Valère Staraselski

L’Adieu aux rois, Paris janvier 1794
"La Révolution reste encore à découvrir"
Rémi Boyer - L’Humanité - 10 septembre 2013

Ce roman historique met en scène dans un huis-clos intense et révélateur quatre hommes à Paris en pleine Révolution. Le royaliste Ferdinand Gautier, catholique fervent et organiste titulaire des orgues de l’abbatiale de Saint-Denis, Marc-Antoine Doudeauville, avocat robespierriste, Georges de Coursault et André de Maisonseule. L’enjeu de cette rencontre est la rédaction d’un mémoire destiné à Sebastien Bréhal, ami de Doudeauville, demeurant en Amérique et soucieux de connaître la situation du pays.

Valère Staraselski réussit à mettre en scène dans la pièce unique d’un appartement les enjeux, les paradoxes et les excès de cette Révolution que nous croyons bien à tort connaître, depuis les bancs de l’école.

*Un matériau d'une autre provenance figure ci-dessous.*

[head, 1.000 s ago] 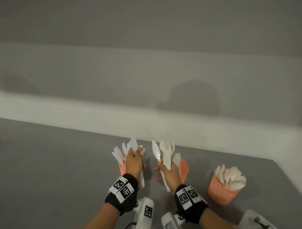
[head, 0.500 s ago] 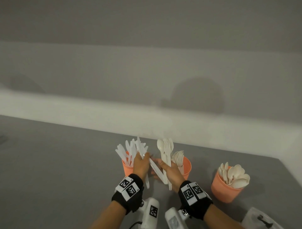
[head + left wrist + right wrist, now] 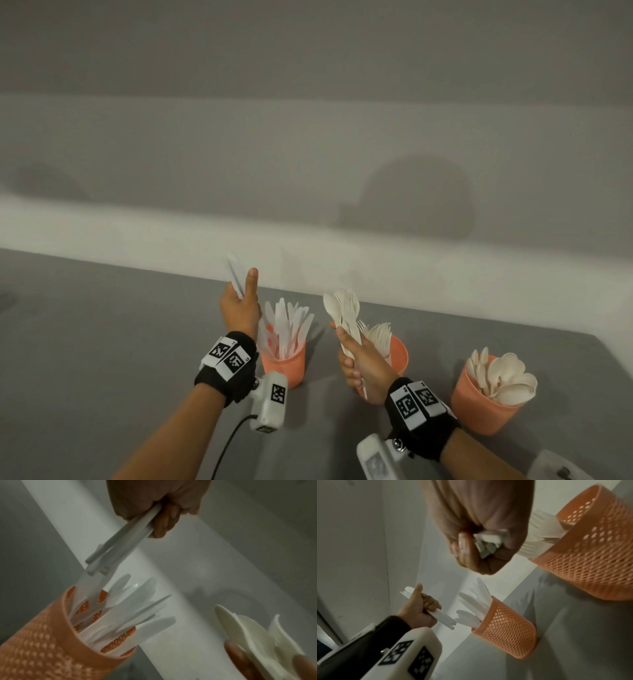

Deux axes, tantôt parallèles, tantôt se croisant avec harmonie, tantôt se heurtant violemment, supportent l’écriture originale de ce texte. Le premier concerne l’exhumation des cadavres des rois et reines de France enterrés à Saint-Denis (devenue Franciade sous la Révolution) : démontage des monuments funéraires, récupération des matériaux réutilisables et des richesses puis transfert des cadavres dans deux fosses communes. Une profanation d’une violence inouïe pour Ferdinand Gautier et nombre de royalistes ou plus simplement de croyants. D’autres y voient un acte de justice, une « rectification » de l’histoire qui rend en quelque sorte les rois et reines aux peuples. Certains y voient une occasion de pillages, d’émotions malsaines, de vengeances, de ricanements et de beuveries. Le second axe concerne Robespierre que l’histoire, réductionniste, considère trop souvent comme sanguinaire et responsable des excès révolutionnaires.

Doudeauville va extraire des discours de Robespierre et de quelques autres témoignages de l’époque de quoi restituer un Robespierre mesuré, distant, soucieux d’éviter les pièges des passions guerrières et vengeresses, un homme d’abord préoccupé du politis et de la souveraineté du peuple, qui se heurtera au mur de la bêtise intransigeante et des intérêts particuliers quand lui voulait inviter au gouvernement et à la vision politiques.

Davantage que Robespierre, c’est, une fois encore, la démocratie et les principes et valeurs de la République que Valère Staraselski veut défendre. Comme très souvent dans ses écrits, il évoque le passé pour nous parler d’aujourd’hui et du futur que nous voulons établir.

En choisissant une construction littéraire risquée mais parfaitement maîtrisée, basée sur une étude érudite des documents, il maintient le lecteur dans la tension controversée d’une époque. La richesse subtile des émotions, des pensées, des propos, des gestes anodins mais si parlants des acteurs de ce huis-clos rend compte de l’extraordinaire complexité de l’époque la plus marquante, la plus bouleversante du dernier millénaire, un océan d’intranquillité fécond de libertés pour la plupart niées ou refusées encore de nos jours.
Dans le style sobre et élégant qui le caractérise Valère Staraselski poursuit son inlassable œuvre d’éveil de la conscience politique et de l’éthique sociétale, si absentes de ce début de siècle, si urgemment nécessaires.

Rémi Boyer

L’auteur sera présent au village du livre de la Fête de l’Humanité.